* **Exercise objective**
Would you reproduce every line of the material exactly?

* **Exercise data**

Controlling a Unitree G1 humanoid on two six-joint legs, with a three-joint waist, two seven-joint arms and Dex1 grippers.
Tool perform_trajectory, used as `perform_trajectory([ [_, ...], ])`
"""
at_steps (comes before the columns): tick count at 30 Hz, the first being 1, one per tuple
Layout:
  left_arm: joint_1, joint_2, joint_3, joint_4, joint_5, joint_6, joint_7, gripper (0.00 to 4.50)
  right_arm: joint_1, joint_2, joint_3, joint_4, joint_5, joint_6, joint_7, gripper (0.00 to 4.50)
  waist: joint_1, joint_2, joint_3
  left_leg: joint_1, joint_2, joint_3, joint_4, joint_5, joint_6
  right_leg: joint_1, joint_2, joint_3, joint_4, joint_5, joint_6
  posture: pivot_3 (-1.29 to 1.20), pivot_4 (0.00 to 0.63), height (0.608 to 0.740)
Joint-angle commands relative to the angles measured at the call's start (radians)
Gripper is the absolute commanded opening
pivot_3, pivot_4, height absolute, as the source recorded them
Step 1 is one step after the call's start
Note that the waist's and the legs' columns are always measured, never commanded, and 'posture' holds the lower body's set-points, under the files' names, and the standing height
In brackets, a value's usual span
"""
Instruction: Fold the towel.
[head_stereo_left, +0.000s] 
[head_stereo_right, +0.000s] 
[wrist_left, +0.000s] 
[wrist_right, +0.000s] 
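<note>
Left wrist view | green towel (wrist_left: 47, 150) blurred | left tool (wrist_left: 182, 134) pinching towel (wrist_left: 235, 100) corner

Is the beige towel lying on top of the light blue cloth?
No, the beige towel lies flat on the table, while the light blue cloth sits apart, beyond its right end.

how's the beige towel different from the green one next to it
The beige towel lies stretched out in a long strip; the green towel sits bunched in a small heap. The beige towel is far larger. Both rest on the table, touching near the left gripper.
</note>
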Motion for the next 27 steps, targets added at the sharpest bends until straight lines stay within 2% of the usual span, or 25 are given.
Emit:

* **Response to the exercise**
Controlling a Unitree G1 humanoid on two six-joint legs, with a three-joint waist, two seven-joint arms and Dex1 grippers.
Tool perform_trajectory, used as `perform_trajectory([ [_, ...], ])`
"""
at_steps (comes before the columns): tick count at 30 Hz, the first being 1, one per tuple
Layout:
  left_arm: joint_1, joint_2, joint_3, joint_4, joint_5, joint_6, joint_7, gripper (0.00 to 4.50)
  right_arm: joint_1, joint_2, joint_3, joint_4, joint_5, joint_6, joint_7, gripper (0.00 to 4.50)
  waist: joint_1, joint_2, joint_3
  left_leg: joint_1, joint_2, joint_3, joint_4, joint_5, joint_6
  right_leg: joint_1, joint_2, joint_3, joint_4, joint_5, joint_6
  posture: pivot_3 (-1.29 to 1.20), pivot_4 (0.00 to 0.63), height (0.608 to 0.740)
Joint-angle commands relative to the angles measured at the call's start (radians)
Gripper is the absolute commanded opening
pivot_3, pivot_4, height absolute, as the source recorded them
Step 1 is one step after the call's start
Note that the waist's and the legs' columns are always measured, never commanded, and 'posture' holds the lower body's set-points, under the files' names, and the standing height
In brackets, a value's usual span
"""
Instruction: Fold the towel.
[head_stereo_left, +0.000s] 
[head_stereo_right, +0.000s] 
[wrist_left, +0.000s] 
[wrist_right, +0.000s] 
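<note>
Left wrist view | green towel (wrist_left: 47, 150) blurred | left tool (wrist_left: 182, 134) pinching towel (wrist_left: 235, 100) corner

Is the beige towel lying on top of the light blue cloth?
No, the beige towel lies flat on the table, while the light blue cloth sits apart, beyond its right end.

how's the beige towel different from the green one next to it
The beige towel lies stretched out in a long strip; the green towel sits bunched in a small heap. The beige towel is far larger. Both rest on the table, touching near the left gripper.
</note>
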Motion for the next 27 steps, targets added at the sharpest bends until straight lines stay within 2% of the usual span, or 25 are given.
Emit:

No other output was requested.